А Германтов всё ещё оставался в плену довольно простой догадки – художник исступлённо желал проникнуть за контуры видимого и манией своей заражал зрителя; но – это легко сказать, а… Самая сложная глава книги о Джорджоне называлась «Мания постижения».
Машинально перелистнул страницу: палимпсест.
Вспомнилось, как находил пограничные линии условно разных времён, составляющих сложное – Большое – картинное время, как расчленял ими, линиями теми, картину на составные, привязанные к условным временам условные же сюжеты. – В книге, в упомянутой уже главе «Геометрия восприятия», были воспроизведены схемы этого расчленения на упрощённые времена-сюжеты. Затем картину-палимпсест он расслаивал в плоскости изображений – картина образовывалась будто бы во взаимных наложениях-совмещениях прозрачных, причудливо оконтуренных слоёв-изображений, фрагментарных по отношению к целому: в одном картинном слое изображён был нарядный вдохновенный лютнист, вероятно, alter ego Джорджоне, в другом – слушатель его, в третьем – нимфы; о, к примеру, с полстраницы было Германтовым написано только о флейте в руках сидящей нимфы, точнее, о линии-флейте, отсекающе чётко продлевавшей линию ног, – написано как о границе и сюжетно-смысловой, и временной, и композиционной, линия-флейта и объединяла-сплачивала времена нимф и лютниста в сновидческий момент музицирования, и разделяла…

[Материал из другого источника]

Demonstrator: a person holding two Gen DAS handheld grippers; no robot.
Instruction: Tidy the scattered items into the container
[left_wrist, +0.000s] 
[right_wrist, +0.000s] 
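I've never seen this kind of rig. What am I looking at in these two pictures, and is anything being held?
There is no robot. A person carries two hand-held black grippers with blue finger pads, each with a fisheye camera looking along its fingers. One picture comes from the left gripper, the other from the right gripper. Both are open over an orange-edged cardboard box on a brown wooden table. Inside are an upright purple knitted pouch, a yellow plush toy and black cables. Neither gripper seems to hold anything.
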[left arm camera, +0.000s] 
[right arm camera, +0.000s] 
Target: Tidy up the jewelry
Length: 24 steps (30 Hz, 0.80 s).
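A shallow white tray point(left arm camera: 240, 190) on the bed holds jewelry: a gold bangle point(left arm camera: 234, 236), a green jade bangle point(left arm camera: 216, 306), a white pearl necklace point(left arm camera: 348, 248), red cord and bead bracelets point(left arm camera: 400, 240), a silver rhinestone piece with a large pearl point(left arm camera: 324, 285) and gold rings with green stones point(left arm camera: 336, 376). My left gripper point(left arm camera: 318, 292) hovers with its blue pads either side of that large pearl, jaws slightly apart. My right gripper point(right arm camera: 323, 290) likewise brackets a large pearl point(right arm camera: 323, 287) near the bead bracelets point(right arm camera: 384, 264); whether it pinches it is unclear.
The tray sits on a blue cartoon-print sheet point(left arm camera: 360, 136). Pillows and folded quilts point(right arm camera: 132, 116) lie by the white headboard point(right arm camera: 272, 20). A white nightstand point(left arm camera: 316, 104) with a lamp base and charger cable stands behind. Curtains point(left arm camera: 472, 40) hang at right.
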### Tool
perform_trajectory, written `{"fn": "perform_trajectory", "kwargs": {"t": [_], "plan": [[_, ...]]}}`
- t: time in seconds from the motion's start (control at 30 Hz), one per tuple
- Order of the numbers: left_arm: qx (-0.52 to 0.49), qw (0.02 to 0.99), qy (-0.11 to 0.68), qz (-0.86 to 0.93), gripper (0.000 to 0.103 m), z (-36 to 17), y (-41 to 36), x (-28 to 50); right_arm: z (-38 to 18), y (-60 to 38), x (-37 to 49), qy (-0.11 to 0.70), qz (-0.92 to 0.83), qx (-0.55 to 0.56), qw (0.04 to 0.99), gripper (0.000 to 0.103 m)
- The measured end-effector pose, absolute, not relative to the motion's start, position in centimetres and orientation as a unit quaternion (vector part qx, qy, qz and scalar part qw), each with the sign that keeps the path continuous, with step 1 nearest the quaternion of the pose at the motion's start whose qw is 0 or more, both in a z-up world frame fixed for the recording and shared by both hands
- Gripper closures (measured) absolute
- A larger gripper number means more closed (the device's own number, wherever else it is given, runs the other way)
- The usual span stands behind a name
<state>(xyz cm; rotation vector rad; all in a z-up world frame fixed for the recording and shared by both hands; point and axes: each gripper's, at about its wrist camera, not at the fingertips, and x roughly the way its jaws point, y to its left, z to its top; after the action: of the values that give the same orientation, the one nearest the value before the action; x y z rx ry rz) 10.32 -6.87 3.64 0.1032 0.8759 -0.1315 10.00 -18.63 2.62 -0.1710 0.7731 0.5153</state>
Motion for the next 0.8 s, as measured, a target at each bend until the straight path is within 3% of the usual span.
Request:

Сновидческая тревога? Саспенс, но…
Сладостный саспенс, именно так?
«Боинг 737», – рейс из Риги – благополучно приземлился в Мюнхене, подруливал к залитому огнями стеклянному терминалу, и Вольман подумал, что правильно сделал, отправившись в Венецию кружным путём, наверное, запутал Кучумова… «Да, мамы нет», – вздохнул для порядка Вольман. В Риге он взял лишь несколько почему-то неотправленных маминых писем и её фотографию, где она совсем молодая. У него дома уже была с давних времён такая, а почему-то взял, такую же, но… Он поспешил подвести черту: ладно, фотографию взял, а зачем ему эти письма – глупость какая-то. Но сейчас он арендует машину и – в отель, спать, завтра – в Зальцбург, где намечен был у него полуделовой обед, потом покатит он через Альпы.